• _WHAT TO DO_: Check each line of the listing below for the string "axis", and copy the ones that have it.

• _AVAILABLE DATA_:

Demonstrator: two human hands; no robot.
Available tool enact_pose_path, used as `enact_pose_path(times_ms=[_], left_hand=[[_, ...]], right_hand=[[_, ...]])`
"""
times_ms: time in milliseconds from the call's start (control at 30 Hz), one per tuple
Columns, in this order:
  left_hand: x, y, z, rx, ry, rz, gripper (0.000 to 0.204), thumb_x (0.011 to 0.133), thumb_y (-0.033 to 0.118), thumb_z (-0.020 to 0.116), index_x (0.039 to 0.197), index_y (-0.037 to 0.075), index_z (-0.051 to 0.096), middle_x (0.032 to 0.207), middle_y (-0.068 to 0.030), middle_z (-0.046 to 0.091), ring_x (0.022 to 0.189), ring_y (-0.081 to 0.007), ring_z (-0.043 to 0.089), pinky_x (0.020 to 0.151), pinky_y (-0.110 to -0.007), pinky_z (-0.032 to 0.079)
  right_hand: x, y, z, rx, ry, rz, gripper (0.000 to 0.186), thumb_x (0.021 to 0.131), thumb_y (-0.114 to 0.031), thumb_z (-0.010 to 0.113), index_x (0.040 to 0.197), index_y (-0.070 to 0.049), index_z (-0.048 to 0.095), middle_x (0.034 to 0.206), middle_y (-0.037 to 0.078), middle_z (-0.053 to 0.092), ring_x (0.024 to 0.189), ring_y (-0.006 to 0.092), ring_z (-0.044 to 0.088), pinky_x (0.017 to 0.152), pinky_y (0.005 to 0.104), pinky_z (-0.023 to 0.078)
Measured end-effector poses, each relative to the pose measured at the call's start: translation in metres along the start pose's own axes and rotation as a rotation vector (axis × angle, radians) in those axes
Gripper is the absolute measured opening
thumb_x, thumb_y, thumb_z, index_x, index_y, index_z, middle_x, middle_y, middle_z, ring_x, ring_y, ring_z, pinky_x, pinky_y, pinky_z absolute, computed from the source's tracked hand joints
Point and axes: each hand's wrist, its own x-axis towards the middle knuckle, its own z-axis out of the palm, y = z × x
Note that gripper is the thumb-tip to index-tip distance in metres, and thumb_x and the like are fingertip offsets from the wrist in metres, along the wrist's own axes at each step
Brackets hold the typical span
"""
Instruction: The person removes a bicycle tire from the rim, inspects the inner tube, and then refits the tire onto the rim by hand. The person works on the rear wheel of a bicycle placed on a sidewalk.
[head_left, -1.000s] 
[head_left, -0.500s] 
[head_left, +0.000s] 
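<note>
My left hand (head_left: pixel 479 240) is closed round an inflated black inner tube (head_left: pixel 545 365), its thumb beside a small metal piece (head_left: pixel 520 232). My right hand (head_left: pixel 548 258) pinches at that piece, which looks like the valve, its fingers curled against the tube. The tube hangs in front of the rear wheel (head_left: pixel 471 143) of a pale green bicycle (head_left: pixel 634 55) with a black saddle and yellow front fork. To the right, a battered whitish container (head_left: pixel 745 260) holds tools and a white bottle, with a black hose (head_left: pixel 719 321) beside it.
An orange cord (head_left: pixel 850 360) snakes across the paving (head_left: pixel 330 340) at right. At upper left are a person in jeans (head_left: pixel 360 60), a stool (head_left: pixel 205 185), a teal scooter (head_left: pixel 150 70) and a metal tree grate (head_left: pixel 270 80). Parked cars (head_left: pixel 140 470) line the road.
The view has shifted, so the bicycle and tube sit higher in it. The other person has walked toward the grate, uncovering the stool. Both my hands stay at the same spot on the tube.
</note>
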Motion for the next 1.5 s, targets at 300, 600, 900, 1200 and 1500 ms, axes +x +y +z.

• _SOLUTION TO THIS TASK_:
Measured end-effector poses, each relative to the pose measured at the call's start: translation in metres along the start pose's own axes and rotation as a rotation vector (axis × angle, radians) in those axes
Point and axes: each hand's wrist, its own x-axis towards the middle knuckle, its own z-axis out of the palm, y = z × x

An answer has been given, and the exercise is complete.